The numbers in the index refer to document numbers rather than to page numbers.
Advisory Committee on Historical Diplomatic Documentation
The Advisory Committee on Historical Diplomatic Documentation, established under the Foreign Relations statute, reviews records, advises, and makes recommendations concerning the Foreign Relations series. The Historical Advisory Committee monitors the overall compilation and editorial process of the series and advises on all aspects of the preparation and declassification of the series. Although the Historical Advisory Committee does not attempt to review the contents of individual volumes in the series, it does monitor the overall process and makes recommendations on particular problems that come to its attention.
The Historical Advisory Committee reviewed the sections of this volume on the Dominican Republic and Guyana and advised on declassification issues.
The Information Response Branch of the Office of Information Programs and Services, Bureau of Administration, Department of State, conducted the declassification review of the documents published in this volume. The review was conducted in accordance with the standards set forth in Executive Order 12958 on Classified National Security Information and applicable laws.
The principle guiding declassification review is to release all information, subject only to the current requirements of national security as embodied in law and regulation. Declassification decisions entailed concurrence of the appropriate geographic and functional bureaus in the Department of State, other concerned agencies of the U.S. Government, and the appropriate foreign governments regarding specific documents of those governments. The declassification review of this volume, which began in 1997 and was completed in 2005, resulted in the decision to withhold 6 documents in full, excise a paragraph [Page VII] or more in 27 documents, and make minor excisions of less than a paragraph in 66 documents.

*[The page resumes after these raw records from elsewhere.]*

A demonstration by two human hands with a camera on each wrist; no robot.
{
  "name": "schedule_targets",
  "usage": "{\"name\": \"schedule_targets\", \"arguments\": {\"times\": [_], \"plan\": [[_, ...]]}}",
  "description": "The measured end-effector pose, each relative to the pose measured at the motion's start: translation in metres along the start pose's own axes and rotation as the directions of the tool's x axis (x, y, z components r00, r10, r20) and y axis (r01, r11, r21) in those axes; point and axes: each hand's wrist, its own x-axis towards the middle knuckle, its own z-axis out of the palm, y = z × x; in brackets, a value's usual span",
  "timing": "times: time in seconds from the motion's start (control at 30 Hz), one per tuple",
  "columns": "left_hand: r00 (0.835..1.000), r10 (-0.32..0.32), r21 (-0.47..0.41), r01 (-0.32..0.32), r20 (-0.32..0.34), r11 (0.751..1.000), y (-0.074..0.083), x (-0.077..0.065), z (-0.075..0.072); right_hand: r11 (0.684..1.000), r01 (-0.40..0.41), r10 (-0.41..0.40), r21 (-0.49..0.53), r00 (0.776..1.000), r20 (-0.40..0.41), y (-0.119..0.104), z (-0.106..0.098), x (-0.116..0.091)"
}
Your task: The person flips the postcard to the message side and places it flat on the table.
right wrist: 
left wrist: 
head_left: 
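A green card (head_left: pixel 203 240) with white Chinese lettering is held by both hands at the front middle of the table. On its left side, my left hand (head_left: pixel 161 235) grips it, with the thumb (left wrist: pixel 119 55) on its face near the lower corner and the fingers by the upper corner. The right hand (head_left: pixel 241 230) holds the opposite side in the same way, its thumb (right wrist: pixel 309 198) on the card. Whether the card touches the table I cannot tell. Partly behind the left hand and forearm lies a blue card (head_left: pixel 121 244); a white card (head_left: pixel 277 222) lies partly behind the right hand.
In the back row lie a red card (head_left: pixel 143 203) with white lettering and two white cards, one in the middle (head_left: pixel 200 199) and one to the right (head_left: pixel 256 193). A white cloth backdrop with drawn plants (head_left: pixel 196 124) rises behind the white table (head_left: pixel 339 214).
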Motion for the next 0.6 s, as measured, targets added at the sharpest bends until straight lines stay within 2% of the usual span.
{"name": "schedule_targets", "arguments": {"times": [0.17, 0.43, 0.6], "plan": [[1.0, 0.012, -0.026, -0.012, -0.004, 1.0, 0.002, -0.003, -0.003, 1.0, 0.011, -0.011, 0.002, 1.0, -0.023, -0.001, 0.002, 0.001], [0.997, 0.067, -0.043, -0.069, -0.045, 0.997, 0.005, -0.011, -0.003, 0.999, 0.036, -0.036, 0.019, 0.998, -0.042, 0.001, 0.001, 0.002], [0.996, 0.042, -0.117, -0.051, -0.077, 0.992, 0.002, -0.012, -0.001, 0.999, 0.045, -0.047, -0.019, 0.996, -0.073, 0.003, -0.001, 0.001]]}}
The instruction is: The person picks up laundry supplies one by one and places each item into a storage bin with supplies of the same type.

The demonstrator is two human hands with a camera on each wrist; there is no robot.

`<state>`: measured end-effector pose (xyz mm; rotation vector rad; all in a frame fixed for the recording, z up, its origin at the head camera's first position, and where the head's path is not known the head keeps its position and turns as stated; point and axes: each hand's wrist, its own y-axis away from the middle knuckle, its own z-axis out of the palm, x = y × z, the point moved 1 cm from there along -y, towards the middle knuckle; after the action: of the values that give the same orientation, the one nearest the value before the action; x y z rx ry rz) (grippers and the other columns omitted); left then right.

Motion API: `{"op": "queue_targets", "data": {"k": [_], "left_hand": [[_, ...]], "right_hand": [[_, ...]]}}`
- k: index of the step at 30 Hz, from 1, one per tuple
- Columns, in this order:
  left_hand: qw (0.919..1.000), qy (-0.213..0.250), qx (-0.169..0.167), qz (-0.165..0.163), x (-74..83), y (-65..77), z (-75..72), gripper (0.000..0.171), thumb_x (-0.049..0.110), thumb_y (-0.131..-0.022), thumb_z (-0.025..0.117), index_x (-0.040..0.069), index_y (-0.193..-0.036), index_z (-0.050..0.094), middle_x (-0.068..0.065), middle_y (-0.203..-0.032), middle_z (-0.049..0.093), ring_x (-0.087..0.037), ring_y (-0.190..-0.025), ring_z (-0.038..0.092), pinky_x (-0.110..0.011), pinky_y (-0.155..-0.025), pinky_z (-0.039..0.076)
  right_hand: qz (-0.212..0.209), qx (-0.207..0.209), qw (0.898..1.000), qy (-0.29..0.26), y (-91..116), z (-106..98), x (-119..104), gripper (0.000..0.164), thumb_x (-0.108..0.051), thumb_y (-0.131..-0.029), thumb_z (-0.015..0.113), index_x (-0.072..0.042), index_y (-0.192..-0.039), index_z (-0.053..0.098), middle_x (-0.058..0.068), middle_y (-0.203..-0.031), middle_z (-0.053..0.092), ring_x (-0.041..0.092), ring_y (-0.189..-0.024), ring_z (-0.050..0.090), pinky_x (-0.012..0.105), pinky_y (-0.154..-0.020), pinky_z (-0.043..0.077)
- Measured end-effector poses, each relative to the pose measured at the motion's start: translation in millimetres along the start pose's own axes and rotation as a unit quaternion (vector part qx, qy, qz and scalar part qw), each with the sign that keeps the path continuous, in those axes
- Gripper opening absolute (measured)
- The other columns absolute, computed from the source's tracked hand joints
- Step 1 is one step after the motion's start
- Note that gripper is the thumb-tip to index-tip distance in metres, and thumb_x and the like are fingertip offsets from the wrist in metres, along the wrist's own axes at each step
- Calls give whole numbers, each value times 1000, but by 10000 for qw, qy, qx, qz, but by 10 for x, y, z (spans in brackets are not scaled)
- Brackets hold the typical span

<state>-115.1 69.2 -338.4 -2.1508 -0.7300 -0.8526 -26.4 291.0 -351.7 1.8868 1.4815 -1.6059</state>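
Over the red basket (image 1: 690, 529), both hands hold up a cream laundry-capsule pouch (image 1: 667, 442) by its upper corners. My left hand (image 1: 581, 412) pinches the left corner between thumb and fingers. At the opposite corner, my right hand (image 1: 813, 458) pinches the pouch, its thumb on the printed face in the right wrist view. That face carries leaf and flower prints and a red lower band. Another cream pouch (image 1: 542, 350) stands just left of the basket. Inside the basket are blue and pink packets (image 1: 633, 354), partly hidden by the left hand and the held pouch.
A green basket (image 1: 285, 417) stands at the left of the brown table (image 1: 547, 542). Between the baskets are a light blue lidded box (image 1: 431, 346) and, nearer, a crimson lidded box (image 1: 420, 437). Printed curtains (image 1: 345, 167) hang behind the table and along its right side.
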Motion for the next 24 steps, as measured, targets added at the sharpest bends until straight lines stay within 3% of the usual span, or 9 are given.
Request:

The Office of the Historian is confident, on the basis of the research conducted in preparing this volume and as a result of the declassification review process described above, that the documentation and editorial notes presented here provide an accurate account of U.S. policy toward the Dominican Republic, Cuba, Haiti, and British Guiana/Guyana.
The editors wish to acknowledge the assistance of officials at the Lyndon B. Johnson Library of the National Archives and Records Administration, especially Regina Greenwell and Charlaine Burgess, who provided key research assistance and access to the Johnson Presidential tape recordings. The staff of the Johnson Library also worked with the staff of the Office of the Historian to obtain access to the telephone conversations of Thomas Mann. The editors also wish to acknowledge the assistance of historians at the Central Intelligence Agency, especially Gerald Haines and Scott Koch, who facilitated access to the records of the Central Intelligence Agency.
Carolyn Yee, Daniel Lawler, and Edward C. Keefer collected documentation. Carolyn Yee selected, annotated, and edited the chapter on the Dominican Republic and Daniel Lawler produced the chapters on Cuba, Haiti, and Guyana. They worked under the supervision of Edward C. Keefer, then Chief of the Asia and Americas Division, and now General Editor. Vicki E. Futscher, Rita M. Baker, Florence Segura, and Kristin L. Ahlberg did the copy and technical editing and Susan C. Weetman coordinated the declassification review. Do Mi Stauber prepared the index.